Dès notre arrivée, mon père prit contact avec le Directeur des Cultes, M. Altorffer, le futur maire de Strasbourg d'après-guerre. Aucun cadre religieux juif de Strasbourg ne se trouvait sur place, sauf. le ministre officiant de la Communauté de la rue Kageneck, M. Weiss. C'est lui qui procéda aux enterrements des premiers réfugiés juifs, décédés à Périgueux au lycée-centre d'accueil, ou ailleurs, dans d'autres communes de la
Dordogne. Dès qu'on signalait le décès d'un israélite, mon père emmenait M. Weiss sur place. Cette situation ne pouvait évidemment pas durer. M. Altorffer, ayant eu l'adresse du rabbin Marx, le fit venir à Périgueux, ainsi que les ministres officiants du Bas-Rhin. M. Deutsch, le futur grand rabbin de Strasbourg, se trouvait à Limoges, d'où il exerça son ministère dans toute la région, vint jusqu'en Dordogne et fit un grand travail au point de vue social avec l'inoubliable Mme Camille Meyer.

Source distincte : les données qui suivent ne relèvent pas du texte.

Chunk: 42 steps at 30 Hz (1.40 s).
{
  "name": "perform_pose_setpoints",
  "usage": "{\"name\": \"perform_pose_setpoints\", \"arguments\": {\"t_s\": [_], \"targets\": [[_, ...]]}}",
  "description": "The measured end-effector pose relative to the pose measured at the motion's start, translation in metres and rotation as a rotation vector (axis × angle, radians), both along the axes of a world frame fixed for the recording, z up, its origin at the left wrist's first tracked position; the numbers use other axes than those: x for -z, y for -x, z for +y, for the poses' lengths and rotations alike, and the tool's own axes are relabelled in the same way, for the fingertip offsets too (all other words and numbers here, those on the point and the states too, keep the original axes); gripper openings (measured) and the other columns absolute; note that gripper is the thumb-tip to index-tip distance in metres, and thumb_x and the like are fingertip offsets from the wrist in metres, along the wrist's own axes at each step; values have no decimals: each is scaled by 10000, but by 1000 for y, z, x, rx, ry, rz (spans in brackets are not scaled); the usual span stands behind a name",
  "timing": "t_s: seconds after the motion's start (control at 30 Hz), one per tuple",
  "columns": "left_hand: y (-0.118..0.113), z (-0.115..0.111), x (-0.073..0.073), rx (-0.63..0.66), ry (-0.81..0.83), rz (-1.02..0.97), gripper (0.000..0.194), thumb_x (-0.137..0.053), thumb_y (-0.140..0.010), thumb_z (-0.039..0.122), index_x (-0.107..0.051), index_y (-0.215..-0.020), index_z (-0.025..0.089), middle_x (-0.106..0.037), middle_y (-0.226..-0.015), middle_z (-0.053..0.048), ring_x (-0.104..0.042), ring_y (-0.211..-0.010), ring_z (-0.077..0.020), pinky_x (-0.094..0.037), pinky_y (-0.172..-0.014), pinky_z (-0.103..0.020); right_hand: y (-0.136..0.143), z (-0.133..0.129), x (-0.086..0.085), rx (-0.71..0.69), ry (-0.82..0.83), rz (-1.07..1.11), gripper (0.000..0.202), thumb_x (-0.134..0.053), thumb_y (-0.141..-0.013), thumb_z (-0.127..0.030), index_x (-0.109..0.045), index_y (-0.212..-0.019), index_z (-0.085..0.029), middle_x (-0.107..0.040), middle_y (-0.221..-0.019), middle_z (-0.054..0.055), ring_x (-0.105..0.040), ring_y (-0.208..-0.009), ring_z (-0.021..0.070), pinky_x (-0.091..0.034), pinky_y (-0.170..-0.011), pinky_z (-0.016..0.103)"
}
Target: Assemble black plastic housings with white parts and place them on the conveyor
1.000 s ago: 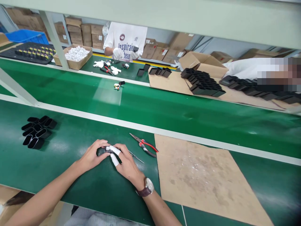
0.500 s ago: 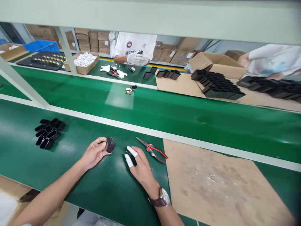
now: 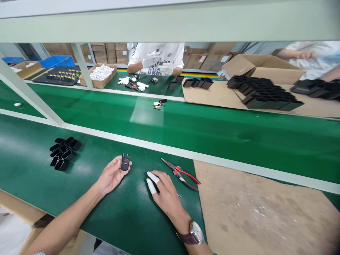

Quant à celui qu'il était si nécessaire et si urgent d'organiser en Dordogne, ma mère aida autant qu'elle le put Mme Bloch qui oeuvrait nuit et jour au Centre d'Accueil et la seule juive de Périgueux, Mine Gendreau, originaire de Bordeaux qui se montra d'un dévouement infatigable. C'est elle qui trouva, je crois, près de chez elle une pièce qui permit de célébrer les Fêtes de Tichri, toutes proches du début de la guerre. Mais naturellement cela ne suffisait pas. Pour cela, mon père songea à la personne la plus capable d'oeuvrer au point de vue social, douée de capacités exceptionnelles d'organisation, de travail, d'intelligence et de coeur, à Mlle Laure Weil et à Mlle Fanny Schwab qui, depuis de longues années travaillait auprès d'elle à Strasbourg, pour diriger le Home de Jeunes Filles, et présentait également des qualités semblables. Ces deux dames arrivèrent rapidement, prêtes à entreprendre la grande tâche qui leur incombait. En très peu de temps, avec l'aide des autorités de la Dordogne et de celles, "repliées", de notre ville natale commença le travail d'aide sociale dans les bureaux de la rue Thiers (4). Désormais, chacun savait où s'adresser, la vie du réfugié, s'organisa peu à peu, la Communauté de Strasbourg commença à s'installer en Périgord et dans sa petite capitale.